Mit seinem Aphorismus „Einsamkeit ist Belästigung durch sich selbst” war man schön öfter hausieren gegangen. Wenn man mit ihm essen durfte, musste natürlich auch getrunken werden. Schon in Jugendjahren hatte ihm, dem damaligen Werbetexter und Journalisten, ein Arzt gesagt: „Es ist sinnlos, Ihnen zu sagen, halten Sie sich vom Alkohol fern. Mein Rat: Trinken Sie einfach nur das Beste.” Das war eines der vielen Dinge, die man von ihm lernen konnte. Allerdings galt ein ehernes Gebot:„Ich empfehle das reine Belohnungstrinken.
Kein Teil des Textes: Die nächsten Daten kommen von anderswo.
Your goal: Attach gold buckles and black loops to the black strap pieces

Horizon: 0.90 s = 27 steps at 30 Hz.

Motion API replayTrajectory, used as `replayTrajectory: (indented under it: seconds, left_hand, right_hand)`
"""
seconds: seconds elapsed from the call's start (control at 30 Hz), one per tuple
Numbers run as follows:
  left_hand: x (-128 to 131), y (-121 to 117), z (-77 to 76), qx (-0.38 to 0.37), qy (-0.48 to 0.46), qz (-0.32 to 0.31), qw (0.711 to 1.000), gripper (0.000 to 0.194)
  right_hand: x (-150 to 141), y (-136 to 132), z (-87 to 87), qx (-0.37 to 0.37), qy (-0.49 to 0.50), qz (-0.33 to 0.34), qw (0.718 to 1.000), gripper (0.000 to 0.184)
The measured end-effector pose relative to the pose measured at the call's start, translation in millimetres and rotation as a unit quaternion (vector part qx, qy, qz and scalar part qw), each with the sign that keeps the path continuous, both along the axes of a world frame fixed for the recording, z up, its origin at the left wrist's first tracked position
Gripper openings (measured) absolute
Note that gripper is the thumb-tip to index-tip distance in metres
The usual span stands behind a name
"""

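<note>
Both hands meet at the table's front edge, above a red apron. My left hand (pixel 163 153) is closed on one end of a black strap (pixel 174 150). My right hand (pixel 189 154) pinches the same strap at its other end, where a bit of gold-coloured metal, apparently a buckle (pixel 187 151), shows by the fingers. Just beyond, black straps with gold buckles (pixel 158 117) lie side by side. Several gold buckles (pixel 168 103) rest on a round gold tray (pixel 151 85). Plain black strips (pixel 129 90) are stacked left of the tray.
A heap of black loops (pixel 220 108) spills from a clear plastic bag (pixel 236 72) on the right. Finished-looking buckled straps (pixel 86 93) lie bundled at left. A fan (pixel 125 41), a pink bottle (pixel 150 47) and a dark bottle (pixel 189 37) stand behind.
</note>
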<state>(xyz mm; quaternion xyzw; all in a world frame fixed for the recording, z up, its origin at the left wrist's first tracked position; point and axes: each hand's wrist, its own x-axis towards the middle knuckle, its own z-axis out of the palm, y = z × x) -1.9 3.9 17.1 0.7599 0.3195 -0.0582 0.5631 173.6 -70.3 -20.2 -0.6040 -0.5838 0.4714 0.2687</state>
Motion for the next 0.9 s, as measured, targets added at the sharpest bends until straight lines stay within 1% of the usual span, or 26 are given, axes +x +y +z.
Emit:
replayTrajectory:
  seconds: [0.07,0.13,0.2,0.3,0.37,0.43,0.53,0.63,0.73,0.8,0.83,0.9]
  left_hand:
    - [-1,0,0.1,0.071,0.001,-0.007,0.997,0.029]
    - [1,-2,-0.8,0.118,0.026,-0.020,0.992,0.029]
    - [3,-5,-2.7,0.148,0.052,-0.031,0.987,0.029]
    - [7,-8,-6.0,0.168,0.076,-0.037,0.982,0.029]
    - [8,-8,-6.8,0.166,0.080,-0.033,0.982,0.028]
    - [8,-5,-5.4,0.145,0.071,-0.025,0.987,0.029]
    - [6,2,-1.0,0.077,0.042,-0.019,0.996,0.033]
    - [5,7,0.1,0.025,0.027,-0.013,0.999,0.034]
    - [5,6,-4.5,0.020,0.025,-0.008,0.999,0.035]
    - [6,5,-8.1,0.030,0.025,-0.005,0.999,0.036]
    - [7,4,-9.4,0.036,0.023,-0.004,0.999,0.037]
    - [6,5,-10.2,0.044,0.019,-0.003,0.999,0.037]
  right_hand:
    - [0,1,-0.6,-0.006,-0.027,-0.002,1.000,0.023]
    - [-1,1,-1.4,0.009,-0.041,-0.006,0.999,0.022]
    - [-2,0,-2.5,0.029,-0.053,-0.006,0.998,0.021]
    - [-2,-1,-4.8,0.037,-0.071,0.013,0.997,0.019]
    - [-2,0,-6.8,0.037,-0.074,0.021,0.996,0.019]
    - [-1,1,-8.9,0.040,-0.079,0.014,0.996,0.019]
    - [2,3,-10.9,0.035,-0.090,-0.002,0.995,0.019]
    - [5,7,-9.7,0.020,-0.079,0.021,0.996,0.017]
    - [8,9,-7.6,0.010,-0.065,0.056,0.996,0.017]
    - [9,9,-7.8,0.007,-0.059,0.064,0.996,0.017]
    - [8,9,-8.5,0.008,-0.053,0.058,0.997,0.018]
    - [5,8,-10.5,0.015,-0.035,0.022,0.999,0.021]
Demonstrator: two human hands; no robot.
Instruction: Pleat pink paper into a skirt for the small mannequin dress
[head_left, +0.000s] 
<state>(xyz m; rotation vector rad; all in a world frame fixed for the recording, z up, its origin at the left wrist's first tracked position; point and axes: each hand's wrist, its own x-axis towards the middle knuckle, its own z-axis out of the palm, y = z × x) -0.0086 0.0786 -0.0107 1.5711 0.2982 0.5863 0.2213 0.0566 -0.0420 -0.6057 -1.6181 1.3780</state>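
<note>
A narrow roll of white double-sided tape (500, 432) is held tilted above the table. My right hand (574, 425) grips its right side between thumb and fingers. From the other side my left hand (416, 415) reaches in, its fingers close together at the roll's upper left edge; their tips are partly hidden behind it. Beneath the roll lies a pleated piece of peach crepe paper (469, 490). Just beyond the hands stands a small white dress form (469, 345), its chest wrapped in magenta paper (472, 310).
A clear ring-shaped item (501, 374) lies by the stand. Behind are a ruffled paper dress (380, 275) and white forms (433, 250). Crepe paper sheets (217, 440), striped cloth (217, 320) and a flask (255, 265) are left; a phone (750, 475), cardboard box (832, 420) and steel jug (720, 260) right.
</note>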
Beim Arbeiten sollte Alkohol tabu sein.“ Als abschreckendes Beispiel dient ihm kein Geringerer als Goethe: „Der hat doch einige grottenschlechte Gedichte geschrieben, die nur durch die drei bis vier Flaschen Wein täglich zu erklären sind.“ Andererseits, führt er dann wieder an, hinterließ Goethe bekanntlich auch einige durchaus solide Werke, wurde 83 Jahre alt und hielt knapp vor seinem Tod um die Hand einer Neunzehnjährigen an. Solche Dinge wusste der Schneyder, er beutelte sie nachgerade aus dem Ärmel, ohne je in die Gefahr des Besserwissers zu kommen.

Unsere letzte Begegnung war bei einem herrlichen Essen im Hause der langjährigen profil-Mitglieder Aniko und Robert Buchacher am 30. Jänner, der Schneyder köpfelte mehrmals in Anikos legendäres Krautfleisch, rezitierte Kästner-Gedichte, die sich um das schale Gefühl in allzu langen Beziehungen drehten, intonierte Operetten-Lieder mit solcher Verve, dass sie einem die Tränen in die Augen quetschte, und erzählte, dass einer seiner Lieblingsfeinde (neben Bronner, Thomas Bernhard, Michael Schottenberg undundund), nämlich André Heller, den er für einen Blender und kreativen Dieb hielt, ihm vor kurzem in der Weihburggasse begegnet ist und ihn mit erhobenen Händen wissen ließ: „Ich segne dich!” Der Schneyder schüttelte nur den Kopf und sagte: „Jetzt wird uns der auf seine alten Tage auch noch religiös...” Diese Gefahr bestand beim Schneyder nie. Und auch dafür sind wir ihm dankbar.